# WORK TASK:
Search the data below for the string "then". Extract every line that contains it.

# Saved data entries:
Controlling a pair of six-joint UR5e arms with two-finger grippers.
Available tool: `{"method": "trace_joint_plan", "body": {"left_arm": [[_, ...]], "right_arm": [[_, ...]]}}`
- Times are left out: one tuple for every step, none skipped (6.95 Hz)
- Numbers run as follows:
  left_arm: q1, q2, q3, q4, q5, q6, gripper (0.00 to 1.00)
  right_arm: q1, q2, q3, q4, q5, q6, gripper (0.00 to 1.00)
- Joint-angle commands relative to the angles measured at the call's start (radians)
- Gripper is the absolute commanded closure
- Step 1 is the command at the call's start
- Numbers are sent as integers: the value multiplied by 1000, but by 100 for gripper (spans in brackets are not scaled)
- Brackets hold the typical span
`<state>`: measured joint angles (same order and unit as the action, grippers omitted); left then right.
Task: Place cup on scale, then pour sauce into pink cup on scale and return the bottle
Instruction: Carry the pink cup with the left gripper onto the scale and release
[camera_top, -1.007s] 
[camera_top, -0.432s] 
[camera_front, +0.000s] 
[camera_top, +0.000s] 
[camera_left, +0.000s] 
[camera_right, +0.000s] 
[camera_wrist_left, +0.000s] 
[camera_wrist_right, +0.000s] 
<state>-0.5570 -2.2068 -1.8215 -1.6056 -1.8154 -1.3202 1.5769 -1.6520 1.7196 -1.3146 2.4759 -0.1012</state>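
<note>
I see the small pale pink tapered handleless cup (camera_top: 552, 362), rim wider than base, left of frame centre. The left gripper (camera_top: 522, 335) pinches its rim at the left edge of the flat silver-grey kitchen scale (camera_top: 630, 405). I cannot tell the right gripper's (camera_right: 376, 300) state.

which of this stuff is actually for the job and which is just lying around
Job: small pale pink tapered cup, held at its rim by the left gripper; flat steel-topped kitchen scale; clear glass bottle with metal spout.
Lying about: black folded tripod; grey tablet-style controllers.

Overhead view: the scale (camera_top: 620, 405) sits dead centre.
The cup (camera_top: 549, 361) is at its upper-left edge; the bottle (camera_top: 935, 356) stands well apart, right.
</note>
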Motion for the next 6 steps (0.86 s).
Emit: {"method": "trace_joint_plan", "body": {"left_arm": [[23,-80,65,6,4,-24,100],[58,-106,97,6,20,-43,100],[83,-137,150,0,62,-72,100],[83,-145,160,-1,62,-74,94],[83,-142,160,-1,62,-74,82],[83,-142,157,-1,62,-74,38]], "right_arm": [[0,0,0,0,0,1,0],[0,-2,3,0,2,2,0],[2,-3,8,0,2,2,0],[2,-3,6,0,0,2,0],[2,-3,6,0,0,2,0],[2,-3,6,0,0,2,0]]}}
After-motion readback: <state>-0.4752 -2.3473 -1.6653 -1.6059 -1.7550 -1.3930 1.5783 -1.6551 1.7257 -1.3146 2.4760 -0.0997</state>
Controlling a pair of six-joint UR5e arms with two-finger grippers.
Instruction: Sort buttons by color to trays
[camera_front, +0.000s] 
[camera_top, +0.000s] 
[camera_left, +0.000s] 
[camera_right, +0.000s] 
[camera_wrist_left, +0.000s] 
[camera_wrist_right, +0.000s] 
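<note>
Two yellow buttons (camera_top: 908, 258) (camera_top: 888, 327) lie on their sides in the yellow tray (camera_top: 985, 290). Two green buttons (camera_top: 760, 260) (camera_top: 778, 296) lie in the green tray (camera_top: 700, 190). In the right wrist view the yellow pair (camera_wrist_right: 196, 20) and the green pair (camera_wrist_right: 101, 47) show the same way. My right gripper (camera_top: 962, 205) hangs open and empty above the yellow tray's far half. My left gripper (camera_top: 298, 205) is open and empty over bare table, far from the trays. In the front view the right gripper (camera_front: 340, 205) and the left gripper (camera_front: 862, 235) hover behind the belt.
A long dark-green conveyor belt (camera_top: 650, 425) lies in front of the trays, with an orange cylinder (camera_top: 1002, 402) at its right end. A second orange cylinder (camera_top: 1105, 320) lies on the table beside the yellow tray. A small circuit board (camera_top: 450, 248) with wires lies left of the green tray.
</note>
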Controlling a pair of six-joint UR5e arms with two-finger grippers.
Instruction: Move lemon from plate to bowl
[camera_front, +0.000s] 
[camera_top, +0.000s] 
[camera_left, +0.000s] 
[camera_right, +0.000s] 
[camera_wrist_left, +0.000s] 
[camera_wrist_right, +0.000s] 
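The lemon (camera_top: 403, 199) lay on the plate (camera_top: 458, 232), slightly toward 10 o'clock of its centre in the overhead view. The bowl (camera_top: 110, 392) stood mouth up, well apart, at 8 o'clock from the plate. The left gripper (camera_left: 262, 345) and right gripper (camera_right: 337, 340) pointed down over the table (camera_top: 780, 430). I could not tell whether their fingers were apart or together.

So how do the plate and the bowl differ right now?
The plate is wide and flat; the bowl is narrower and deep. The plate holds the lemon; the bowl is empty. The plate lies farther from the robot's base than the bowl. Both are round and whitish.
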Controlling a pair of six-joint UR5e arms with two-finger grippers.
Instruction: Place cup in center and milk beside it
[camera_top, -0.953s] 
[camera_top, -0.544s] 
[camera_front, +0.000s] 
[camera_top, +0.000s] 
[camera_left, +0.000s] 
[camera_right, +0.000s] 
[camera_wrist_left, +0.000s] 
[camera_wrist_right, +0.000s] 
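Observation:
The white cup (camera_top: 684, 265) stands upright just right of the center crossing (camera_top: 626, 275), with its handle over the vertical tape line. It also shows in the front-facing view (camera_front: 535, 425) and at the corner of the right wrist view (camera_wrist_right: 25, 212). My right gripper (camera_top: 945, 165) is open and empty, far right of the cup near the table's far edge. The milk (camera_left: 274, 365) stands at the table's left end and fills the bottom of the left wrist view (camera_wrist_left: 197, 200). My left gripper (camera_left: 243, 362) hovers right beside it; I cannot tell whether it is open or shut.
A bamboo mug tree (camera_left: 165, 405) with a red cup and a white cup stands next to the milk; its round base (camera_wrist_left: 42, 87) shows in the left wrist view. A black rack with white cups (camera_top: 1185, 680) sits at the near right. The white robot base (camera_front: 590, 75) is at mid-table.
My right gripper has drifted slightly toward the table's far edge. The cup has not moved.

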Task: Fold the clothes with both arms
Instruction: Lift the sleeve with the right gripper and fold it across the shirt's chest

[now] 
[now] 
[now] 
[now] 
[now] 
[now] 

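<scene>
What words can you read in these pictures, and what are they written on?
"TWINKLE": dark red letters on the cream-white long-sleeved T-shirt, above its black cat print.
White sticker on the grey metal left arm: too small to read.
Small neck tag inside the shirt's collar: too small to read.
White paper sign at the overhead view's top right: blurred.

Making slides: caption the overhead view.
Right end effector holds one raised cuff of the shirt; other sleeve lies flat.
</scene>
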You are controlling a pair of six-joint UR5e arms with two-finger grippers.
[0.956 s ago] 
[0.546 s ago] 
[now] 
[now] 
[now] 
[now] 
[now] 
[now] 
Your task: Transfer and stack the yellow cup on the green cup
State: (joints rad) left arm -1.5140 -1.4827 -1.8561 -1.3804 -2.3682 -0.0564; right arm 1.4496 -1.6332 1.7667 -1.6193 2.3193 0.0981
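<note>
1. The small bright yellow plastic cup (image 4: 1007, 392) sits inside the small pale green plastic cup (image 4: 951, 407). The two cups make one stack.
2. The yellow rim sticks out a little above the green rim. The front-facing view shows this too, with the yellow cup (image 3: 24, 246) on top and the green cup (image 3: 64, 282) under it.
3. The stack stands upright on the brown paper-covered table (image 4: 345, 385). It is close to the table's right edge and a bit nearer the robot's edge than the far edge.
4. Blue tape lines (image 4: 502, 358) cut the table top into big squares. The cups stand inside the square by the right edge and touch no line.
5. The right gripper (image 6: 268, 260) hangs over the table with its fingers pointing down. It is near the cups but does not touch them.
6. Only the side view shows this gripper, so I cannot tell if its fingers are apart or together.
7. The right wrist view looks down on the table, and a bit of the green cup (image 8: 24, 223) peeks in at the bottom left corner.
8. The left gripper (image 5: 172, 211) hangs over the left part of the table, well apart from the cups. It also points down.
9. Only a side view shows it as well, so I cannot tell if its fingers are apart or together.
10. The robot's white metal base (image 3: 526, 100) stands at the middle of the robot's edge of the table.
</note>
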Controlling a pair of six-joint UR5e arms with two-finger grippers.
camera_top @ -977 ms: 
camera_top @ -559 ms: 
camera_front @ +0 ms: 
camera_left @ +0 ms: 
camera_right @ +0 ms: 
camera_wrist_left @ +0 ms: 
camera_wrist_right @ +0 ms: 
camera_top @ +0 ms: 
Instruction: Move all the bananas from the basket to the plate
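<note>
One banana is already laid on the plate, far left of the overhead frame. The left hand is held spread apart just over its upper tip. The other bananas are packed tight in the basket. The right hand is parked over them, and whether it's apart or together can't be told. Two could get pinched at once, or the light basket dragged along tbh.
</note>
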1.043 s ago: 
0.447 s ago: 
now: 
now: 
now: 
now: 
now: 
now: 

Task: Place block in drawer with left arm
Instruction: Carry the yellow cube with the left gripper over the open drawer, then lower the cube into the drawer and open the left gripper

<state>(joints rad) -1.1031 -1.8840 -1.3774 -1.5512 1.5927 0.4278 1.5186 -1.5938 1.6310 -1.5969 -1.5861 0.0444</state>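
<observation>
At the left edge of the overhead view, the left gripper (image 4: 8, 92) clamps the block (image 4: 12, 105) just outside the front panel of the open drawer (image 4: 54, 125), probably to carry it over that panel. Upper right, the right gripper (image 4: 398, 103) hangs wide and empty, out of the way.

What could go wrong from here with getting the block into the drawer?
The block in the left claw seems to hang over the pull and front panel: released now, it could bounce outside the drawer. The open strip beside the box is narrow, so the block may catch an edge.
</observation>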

# ANSWER FOR THE TASK:
`<state>`: measured joint angles (same order and unit as the action, grippers omitted); left then right.
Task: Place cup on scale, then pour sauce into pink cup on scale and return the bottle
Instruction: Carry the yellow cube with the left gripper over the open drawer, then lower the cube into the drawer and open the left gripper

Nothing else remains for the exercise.